Before I met my husband, I wasn't sure if I wanted kids or not. When I met him, it was clear that he did want them, and that I'd have to get on board with that to have a life with him. When, after we married, I came to worry that I might never be able to have kids naturally, I broke down in a torrent of tears so plentiful that even I was surprised as I shed them. At that moment, I realized I did want kids - I'd just been afraid that I would let them down. That I wouldn't be enough for them, or good enough for them.


Since becoming a mother, and one twice over, I've come to understand that these children are not my whole identity, but for me there will never be a more important piece of my identity. Before covid, I measured my days by how much time I'd have to be away from them. Every year is one more year with them. This show is something I am so tremendously proud of though it's still in its infancy, and it gives me an added sense of purpose. But these children -- my heart beats for them. When I wake up before them in the morning, I sometimes wonder how much longer before these two delightful beings wake so I can spend time with them. And at night, I look in on them and just think of the magnitude of my blessings....
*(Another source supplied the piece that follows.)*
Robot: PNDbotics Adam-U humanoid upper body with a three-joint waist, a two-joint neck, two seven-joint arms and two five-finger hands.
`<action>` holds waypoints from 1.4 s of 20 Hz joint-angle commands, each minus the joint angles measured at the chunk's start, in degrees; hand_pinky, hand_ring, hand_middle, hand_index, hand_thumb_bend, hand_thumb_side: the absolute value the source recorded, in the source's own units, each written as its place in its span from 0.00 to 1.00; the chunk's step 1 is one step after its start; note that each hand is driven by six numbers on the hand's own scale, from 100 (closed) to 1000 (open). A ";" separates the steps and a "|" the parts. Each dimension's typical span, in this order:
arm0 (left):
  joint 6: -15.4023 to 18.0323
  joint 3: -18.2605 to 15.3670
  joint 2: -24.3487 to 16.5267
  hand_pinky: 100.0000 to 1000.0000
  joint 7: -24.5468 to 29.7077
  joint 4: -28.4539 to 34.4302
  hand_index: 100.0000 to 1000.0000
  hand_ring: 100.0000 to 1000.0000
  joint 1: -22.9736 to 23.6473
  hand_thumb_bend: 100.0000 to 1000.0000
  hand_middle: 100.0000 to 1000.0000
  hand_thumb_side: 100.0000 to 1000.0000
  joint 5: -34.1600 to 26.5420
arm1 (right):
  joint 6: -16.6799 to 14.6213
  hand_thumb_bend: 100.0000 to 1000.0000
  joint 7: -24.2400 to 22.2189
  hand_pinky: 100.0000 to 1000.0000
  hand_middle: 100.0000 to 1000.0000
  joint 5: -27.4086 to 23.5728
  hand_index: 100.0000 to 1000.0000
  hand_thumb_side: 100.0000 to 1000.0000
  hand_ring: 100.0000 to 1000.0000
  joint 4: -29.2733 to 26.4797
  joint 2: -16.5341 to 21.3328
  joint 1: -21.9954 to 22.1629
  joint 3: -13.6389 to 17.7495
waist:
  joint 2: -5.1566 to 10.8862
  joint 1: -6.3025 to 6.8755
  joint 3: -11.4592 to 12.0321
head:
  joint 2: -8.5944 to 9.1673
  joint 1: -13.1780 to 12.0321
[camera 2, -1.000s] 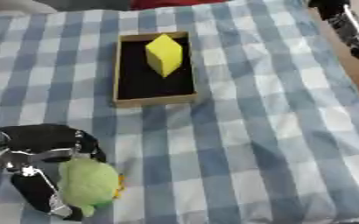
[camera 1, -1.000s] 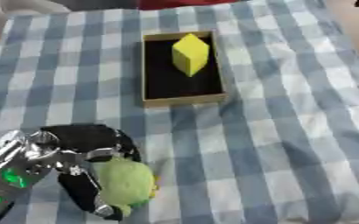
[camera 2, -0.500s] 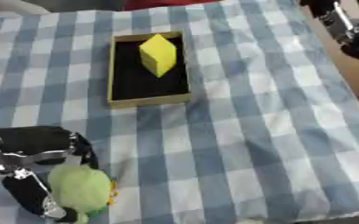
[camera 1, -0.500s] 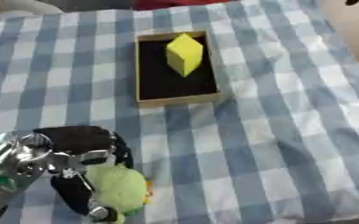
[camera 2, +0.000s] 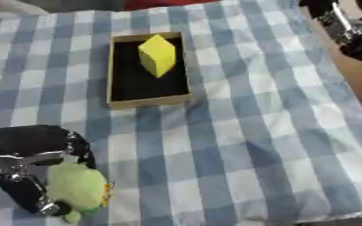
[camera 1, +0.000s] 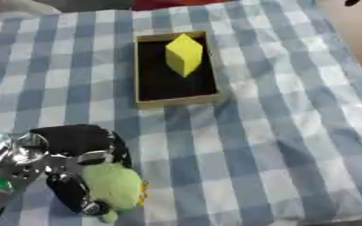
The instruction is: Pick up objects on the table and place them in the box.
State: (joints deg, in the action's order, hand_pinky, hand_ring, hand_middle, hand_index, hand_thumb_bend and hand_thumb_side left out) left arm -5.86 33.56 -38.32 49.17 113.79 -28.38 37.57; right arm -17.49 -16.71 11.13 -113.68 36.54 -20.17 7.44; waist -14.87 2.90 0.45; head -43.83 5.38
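A shallow box [camera 1: 148, 102] with a black inside and tan rim lies on the checked cloth at the upper middle. A yellow block [camera 1: 184, 54] stands inside it toward the far end. At the lower left my left hand [camera 1: 69, 155] is curled round a pale green soft toy [camera 1: 116, 186], which sits low over the cloth near the front edge. Part of my right arm [camera 2: 346, 24] shows at the upper right corner beyond the table; its hand cannot be made out.
A blue and white checked cloth [camera 1: 277, 132] covers the table. Bare brown floor [camera 1: 354, 39] lies past the table's right edge. A red thing [camera 1: 176, 3] shows at the far edge.
The whole picture has shifted a little, so the head moved. My left hand stays round the green toy at the lower left, sitting slightly lower in view.
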 commanded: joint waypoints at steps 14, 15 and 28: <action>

So when I read today that they expect that 500,000 fewer babies would be born in the U.S. this year as a result of covid, I felt sad. How many people might miss out on knowing the joy kids like mine bring parents like me? But maybe it's like families of soldiers who went off to fight in WWII -- those like my grandfather didn't want to make babies before they left lest they die on the battlefield. (My grandfather told my grandmother selflessly that if he were struck down in war, she'd be able to remarry more easily if she didn't also have a child.) When he, thankfully returned safely, they began their family, as did so many others. I hope that these families will blossom, even if on a delayed basis. Even when they're crying, tantrum-throwing, mess-making tyrants, at least in my humble opinion, they are so, so worth it!